**WHAT NEEDS TO BE DONE**
From the first line to the last, copy the data exactly and drop the pictures.

**SUPPLIED DATA**
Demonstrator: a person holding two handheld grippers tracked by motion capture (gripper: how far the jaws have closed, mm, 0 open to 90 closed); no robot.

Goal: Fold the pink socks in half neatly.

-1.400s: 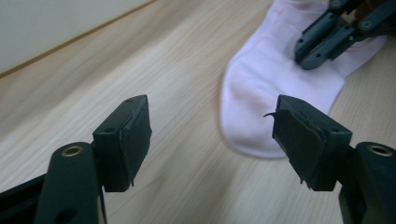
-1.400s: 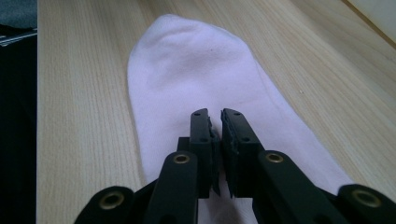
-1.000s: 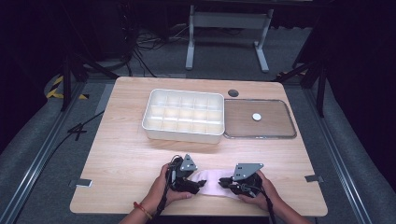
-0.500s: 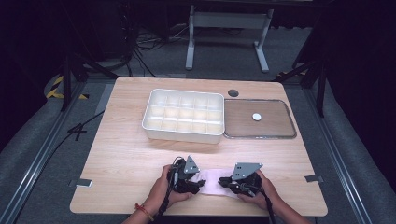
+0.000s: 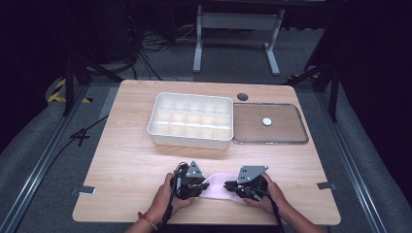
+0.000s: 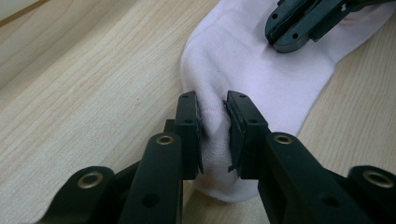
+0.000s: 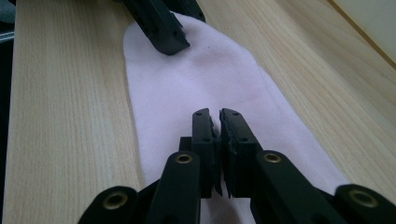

**COMPLETED EXERCISE**
Demonstrator: a person holding two handheld grippers tracked by motion capture (gripper: how far the jaws have closed, mm, 0 open to 90 closed); no robot.

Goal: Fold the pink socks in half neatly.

-1.400s: 
-1.400s: 
-1.000s: 
-0.500s: 
+0.000s: 
+0.000s: 
+0.000s: 

The output is complete.